» **Try it**
Print the records below verbatim.

» **Data shown**
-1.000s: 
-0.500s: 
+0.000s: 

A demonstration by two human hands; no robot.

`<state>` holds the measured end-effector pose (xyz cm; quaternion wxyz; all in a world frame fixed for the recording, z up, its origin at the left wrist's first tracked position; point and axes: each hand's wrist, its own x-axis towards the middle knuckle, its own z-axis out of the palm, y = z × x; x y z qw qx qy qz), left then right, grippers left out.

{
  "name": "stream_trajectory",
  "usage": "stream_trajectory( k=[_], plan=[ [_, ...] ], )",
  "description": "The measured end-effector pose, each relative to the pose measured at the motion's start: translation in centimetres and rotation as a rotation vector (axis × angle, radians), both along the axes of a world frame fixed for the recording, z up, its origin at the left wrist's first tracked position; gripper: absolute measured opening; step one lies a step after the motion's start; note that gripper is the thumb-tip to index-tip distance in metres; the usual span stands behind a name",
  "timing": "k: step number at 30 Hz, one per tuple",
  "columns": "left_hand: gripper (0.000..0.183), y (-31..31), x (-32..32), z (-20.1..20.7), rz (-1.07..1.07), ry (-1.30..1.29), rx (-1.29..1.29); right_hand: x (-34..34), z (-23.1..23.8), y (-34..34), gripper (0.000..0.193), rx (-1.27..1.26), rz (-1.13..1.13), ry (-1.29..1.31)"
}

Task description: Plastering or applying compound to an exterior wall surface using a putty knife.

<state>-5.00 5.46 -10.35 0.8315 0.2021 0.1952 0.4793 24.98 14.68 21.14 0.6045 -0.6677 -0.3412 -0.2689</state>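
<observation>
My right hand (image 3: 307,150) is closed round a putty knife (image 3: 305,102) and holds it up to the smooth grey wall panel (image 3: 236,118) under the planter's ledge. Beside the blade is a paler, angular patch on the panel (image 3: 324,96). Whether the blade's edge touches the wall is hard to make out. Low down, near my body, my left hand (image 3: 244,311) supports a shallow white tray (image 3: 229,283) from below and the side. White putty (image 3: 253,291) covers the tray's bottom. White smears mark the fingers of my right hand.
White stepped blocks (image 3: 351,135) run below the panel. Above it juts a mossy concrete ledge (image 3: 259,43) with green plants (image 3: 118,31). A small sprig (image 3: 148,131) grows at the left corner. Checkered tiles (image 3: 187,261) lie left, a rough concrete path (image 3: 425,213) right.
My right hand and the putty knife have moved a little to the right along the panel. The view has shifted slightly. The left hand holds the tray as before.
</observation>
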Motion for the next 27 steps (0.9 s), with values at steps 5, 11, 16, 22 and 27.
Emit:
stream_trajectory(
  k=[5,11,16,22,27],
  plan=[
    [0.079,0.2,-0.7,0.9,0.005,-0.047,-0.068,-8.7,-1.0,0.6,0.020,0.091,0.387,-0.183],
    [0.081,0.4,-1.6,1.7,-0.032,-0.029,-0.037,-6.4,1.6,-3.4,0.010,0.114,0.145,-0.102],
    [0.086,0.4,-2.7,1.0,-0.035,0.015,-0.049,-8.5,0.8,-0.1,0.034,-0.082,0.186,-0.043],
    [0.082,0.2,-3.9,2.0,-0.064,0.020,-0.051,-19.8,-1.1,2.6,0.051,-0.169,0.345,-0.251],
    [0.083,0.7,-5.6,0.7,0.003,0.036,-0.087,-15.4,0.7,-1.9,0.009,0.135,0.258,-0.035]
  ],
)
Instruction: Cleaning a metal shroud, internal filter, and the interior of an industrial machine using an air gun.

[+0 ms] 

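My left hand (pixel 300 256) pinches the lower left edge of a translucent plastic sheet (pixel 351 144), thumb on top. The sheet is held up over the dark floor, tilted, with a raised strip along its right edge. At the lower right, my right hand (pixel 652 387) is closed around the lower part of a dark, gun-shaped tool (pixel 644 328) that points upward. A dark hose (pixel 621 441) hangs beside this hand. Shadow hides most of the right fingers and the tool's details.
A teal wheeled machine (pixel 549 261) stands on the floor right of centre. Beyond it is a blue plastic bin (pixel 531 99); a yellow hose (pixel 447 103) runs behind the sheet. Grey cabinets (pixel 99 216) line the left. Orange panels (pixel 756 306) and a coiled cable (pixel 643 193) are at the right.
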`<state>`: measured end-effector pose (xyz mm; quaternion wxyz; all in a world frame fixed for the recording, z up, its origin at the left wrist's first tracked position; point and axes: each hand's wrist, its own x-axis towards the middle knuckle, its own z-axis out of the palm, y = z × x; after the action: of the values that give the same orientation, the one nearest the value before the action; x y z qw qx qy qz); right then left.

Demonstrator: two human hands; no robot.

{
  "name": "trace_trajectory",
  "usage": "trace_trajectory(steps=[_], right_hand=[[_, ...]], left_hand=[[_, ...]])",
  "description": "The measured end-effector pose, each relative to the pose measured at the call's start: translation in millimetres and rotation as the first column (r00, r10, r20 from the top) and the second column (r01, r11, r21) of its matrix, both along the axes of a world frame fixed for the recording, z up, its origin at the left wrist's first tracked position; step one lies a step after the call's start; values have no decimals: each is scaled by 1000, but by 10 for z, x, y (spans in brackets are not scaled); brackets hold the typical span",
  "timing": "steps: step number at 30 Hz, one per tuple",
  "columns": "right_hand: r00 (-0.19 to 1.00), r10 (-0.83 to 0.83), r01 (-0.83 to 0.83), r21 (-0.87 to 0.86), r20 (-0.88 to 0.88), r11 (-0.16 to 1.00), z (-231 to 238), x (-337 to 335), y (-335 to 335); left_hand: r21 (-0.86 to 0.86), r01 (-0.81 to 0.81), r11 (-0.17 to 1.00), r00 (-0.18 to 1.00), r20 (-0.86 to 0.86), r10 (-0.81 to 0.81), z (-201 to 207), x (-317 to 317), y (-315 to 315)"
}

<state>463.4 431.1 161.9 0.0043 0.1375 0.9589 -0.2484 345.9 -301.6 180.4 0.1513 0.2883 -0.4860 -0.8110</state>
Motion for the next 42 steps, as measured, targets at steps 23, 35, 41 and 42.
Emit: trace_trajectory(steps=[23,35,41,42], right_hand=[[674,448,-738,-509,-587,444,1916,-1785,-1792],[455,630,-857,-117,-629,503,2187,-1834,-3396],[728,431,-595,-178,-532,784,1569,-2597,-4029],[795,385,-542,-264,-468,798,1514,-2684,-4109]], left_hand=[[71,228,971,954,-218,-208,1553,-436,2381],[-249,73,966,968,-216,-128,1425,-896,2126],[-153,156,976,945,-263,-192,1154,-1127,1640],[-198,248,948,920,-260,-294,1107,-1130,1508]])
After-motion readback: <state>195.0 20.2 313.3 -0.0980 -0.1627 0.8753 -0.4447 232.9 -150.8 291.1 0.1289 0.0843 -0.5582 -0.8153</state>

» **Solution to this task**
-1.000s: 
-0.500s: 
+0.000s: 

A demonstration by two human hands; no robot.

`<state>` holds the measured end-effector pose (xyz cm; quaternion wxyz; all in a world frame fixed for the recording, z up, its origin at the left wrist's first tracked position; point and axes: each hand's wrist, its own x-axis towards the middle knuckle, its own z-axis out of the palm, y = z × x; x y z qw qx qy qz), left then right, grippers left out.

{
  "name": "stream_trajectory",
  "usage": "stream_trajectory( k=[_], plan=[ [_, ...] ], )",
  "description": "The measured end-effector pose, each relative to the pose measured at the motion's start: translation in centimetres and rotation as a rotation vector (axis × angle, radians), both along the axes of a world frame fixed for the recording, z up, its origin at the left wrist's first tracked position; gripper: absolute measured opening; step one lies a step after the motion's start; note that gripper is the thumb-tip to index-tip distance in metres; the usual span stands behind a name",
  "timing": "k: step number at 30 Hz, one per tuple",
  "columns": "left_hand: gripper (0.000..0.183), y (-31..31), x (-32..32), z (-20.1..20.7), rz (-1.07..1.07), ry (-1.30..1.29), rx (-1.29..1.29); right_hand: x (-34..34), z (-23.1..23.8), y (-34..34), gripper (0.000..0.193), rx (-1.27..1.26), rz (-1.13..1.13), ry (-1.29..1.31)"
}

Task description: Plastering or applying compound to an exterior wall surface using a putty knife.

<state>-5.00 5.46 -10.35 0.8315 0.2021 0.1952 0.4793 24.98 14.68 21.14 0.6045 -0.6677 -0.3412 -0.2689</state>
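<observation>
My right hand (image 3: 307,150) is closed round a putty knife (image 3: 305,102) and holds it up to the smooth grey wall panel (image 3: 236,118) under the planter's ledge. Beside the blade is a paler, angular patch on the panel (image 3: 324,96). Whether the blade's edge touches the wall is hard to make out. Low down, near my body, my left hand (image 3: 244,311) supports a shallow white tray (image 3: 229,283) from below and the side. White putty (image 3: 253,291) covers the tray's bottom. White smears mark the fingers of my right hand.
White stepped blocks (image 3: 351,135) run below the panel. Above it juts a mossy concrete ledge (image 3: 259,43) with green plants (image 3: 118,31). A small sprig (image 3: 148,131) grows at the left corner. Checkered tiles (image 3: 187,261) lie left, a rough concrete path (image 3: 425,213) right.
My right hand and the putty knife have moved a little to the right along the panel. The view has shifted slightly. The left hand holds the tray as before.
</observation>
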Motion for the next 27 steps (0.9 s), with values at steps 5, 11, 16, 22 and 27.
Emit:
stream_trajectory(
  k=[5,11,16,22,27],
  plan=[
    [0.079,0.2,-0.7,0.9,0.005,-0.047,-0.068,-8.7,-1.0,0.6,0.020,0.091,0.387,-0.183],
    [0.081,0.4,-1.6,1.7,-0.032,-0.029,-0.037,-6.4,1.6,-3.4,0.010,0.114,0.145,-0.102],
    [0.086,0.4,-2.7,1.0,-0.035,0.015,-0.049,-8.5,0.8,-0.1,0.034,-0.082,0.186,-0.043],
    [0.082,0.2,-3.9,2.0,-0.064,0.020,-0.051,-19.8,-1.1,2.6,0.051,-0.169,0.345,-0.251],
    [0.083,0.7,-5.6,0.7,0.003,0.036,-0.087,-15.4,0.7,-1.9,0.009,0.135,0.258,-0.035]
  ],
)
Instruction: Cleaning a metal shroud, internal filter, and the interior of an industrial machine using an air gun.

[+0 ms] 

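My left hand (pixel 300 256) pinches the lower left edge of a translucent plastic sheet (pixel 351 144), thumb on top. The sheet is held up over the dark floor, tilted, with a raised strip along its right edge. At the lower right, my right hand (pixel 652 387) is closed around the lower part of a dark, gun-shaped tool (pixel 644 328) that points upward. A dark hose (pixel 621 441) hangs beside this hand. Shadow hides most of the right fingers and the tool's details.
A teal wheeled machine (pixel 549 261) stands on the floor right of centre. Beyond it is a blue plastic bin (pixel 531 99); a yellow hose (pixel 447 103) runs behind the sheet. Grey cabinets (pixel 99 216) line the left. Orange panels (pixel 756 306) and a coiled cable (pixel 643 193) are at the right.
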`<state>`: measured end-effector pose (xyz mm; quaternion wxyz; all in a world frame fixed for the recording, z up, its origin at the left wrist's first tracked position; point and axes: each hand's wrist, its own x-axis towards the middle knuckle, its own z-axis out of the palm, y = z × x; after the action: of the values that give the same orientation, the one nearest the value before the action; x y z qw qx qy qz); right then left.

Demonstrator: two human hands; no robot.

{
  "name": "trace_trajectory",
  "usage": "trace_trajectory(steps=[_], right_hand=[[_, ...]], left_hand=[[_, ...]])",
  "description": "The measured end-effector pose, each relative to the pose measured at the call's start: translation in millimetres and rotation as the first column (r00, r10, r20 from the top) and the second column (r01, r11, r21) of its matrix, both along the axes of a world frame fixed for the recording, z up, its origin at the left wrist's first tracked position; step one lies a step after the call's start; values have no decimals: each is scaled by 1000, but by 10 for z, x, y (spans in brackets are not scaled); brackets hold the typical span",
  "timing": "steps: step number at 30 Hz, one per tuple",
  "columns": "right_hand: r00 (-0.19 to 1.00), r10 (-0.83 to 0.83), r01 (-0.83 to 0.83), r21 (-0.87 to 0.86), r20 (-0.88 to 0.88), r11 (-0.16 to 1.00), z (-231 to 238), x (-337 to 335), y (-335 to 335); left_hand: r21 (-0.86 to 0.86), r01 (-0.81 to 0.81), r11 (-0.17 to 1.00), r00 (-0.18 to 1.00), r20 (-0.86 to 0.86), r10 (-0.81 to 0.81), z (-201 to 207), x (-317 to 317), y (-315 to 315)"
}

<state>463.4 431.1 161.9 0.0043 0.1375 0.9589 -0.2484 345.9 -301.6 180.4 0.1513 0.2883 -0.4860 -0.8110</state>
Motion for the next 42 steps, as measured, targets at steps 23, 35, 41 and 42.
Emit: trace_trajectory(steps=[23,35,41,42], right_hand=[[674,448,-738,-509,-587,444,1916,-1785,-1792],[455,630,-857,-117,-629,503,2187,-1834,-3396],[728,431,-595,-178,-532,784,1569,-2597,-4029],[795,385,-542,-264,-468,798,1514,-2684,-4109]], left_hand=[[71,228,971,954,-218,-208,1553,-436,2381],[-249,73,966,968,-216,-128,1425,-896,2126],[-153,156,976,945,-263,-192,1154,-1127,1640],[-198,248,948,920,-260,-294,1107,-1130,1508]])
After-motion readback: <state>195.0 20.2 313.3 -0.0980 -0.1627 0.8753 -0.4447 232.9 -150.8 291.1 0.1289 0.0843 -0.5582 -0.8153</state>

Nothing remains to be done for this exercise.